La crise démocratique, nouvelle raison de départ
Au cours de l’année 2023, le souffle nouveau proposé aux jeunes Sénégalais par Ousmane Sonko et le vent d’espoir porté par son discours anticorruption, anticolonial, se sont peu à peu éloignés lorsque l’opposant a été incarcéré, son parti dissous, et sa candidature invalidée pour l’élection présidentielle du 25 février 2024. Si la motivation du mouvement d’opposition est demeurée intacte, force a été de constater qu’en 2023, la vigueur de l’opposition s’est essoufflée sous les coups de la répression gouvernementale.
Les derniers événements de ce mois de mars 2024 marquent toutefois un tournant : Ousmane Sonko et son candidat remplaçant, Bassirou Diomaye Faye, ont été libérés de prison. Si l’élection, qui a été reportée au 24 mars 2024, se déroule correctement, ce dernier a de vraies chances de l’emporter.
Quoi qu’il advienne dans le futur, l’augmentation des départs de Sénégalais par des voies dites irrégulières en 2023 est donc à mettre en lien direct avec la situation globale du pays, guetté par l’instabilité. La crise économique, sociale, politique, et économique ; les violations des droits fondamentaux des personnes ; le durcissement des voies d’accès aux visas ; les accords et les licences de pêche etc. sont autant d’éléments qui alimentent un mécontentement général.
Les autorités répriment l’opposition, les médias et la société civile. Et la promesse du président Macky Sall d’organiser une élection équitable entre en totale contradiction avec le fait que les autorités ont rempli les prisons de centaines d’opposants politiques depuis trois ans. De nombreu∙x∙ses militant∙e∙s ont été emprisonnés pour de simples messages critiques postés sur les réseaux sociaux.
Malgré les moyens investis par les autorités sénégalaises pour intimider et les manifestant∙e∙s, la jeunesse sénégalaise continue de s’organiser et de clamer son désaccord. Il n’en demeure pas moins que pour de nombreux jeunes, l’intensification de la répression politique est devenue une raison supplémentaire de quitter le pays.
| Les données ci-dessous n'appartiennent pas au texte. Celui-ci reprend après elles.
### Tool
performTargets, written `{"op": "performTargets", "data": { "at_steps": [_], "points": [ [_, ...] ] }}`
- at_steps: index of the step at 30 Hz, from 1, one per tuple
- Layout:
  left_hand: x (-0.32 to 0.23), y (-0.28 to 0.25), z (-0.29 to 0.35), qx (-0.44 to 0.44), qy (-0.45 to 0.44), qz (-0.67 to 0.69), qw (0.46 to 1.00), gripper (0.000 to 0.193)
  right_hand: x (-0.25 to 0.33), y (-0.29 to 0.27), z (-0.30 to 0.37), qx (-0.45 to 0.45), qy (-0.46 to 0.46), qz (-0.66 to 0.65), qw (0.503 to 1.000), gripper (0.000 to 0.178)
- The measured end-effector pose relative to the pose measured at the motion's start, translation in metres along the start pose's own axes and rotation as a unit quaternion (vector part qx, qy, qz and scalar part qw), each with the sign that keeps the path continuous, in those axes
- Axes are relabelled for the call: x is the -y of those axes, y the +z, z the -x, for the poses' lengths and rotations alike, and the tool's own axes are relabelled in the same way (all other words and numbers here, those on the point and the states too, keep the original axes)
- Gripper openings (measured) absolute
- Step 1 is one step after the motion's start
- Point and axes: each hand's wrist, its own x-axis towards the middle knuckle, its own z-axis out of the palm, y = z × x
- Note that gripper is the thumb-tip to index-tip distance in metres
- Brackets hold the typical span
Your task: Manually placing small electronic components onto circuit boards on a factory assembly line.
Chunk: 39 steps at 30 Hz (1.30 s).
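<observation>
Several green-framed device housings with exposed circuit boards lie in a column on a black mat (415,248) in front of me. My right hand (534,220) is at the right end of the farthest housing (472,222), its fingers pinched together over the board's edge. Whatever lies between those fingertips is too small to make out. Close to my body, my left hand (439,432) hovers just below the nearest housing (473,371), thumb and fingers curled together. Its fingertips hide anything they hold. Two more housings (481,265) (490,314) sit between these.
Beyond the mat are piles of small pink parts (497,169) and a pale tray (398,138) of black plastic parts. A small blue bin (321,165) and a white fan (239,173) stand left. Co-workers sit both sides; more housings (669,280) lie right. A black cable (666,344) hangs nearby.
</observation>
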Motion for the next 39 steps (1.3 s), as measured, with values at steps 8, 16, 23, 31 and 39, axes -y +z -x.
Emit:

La période qui a succédé à la condamnation d’Ousmane Sonko à deux ans de prison, début juin, a été marquée par une importante hausse du nombre de départs de migrant·e·s depuis le Sénégal.
En octobre 2023, un jeune Sénégalais de 15 ans, placé dans un centre pour mineurs isolés après être arrivé aux Canaries à bord d’une pirogue au côté de plus de 200 personnes, nous expliquait ceci :« J’ai fait ce sacrifice pour me sauver, pour aller dans un endroit où je pourrais vivre sans peur […]. Après dix jours de navigation, sans rien manger lors du trajet du voyage, j’ai vu la mort de près parce que certains de mes compagnons n’ont pas survécu. Et tout ça pour fuir la folie tyrannique en cours au Sénégal. »[3]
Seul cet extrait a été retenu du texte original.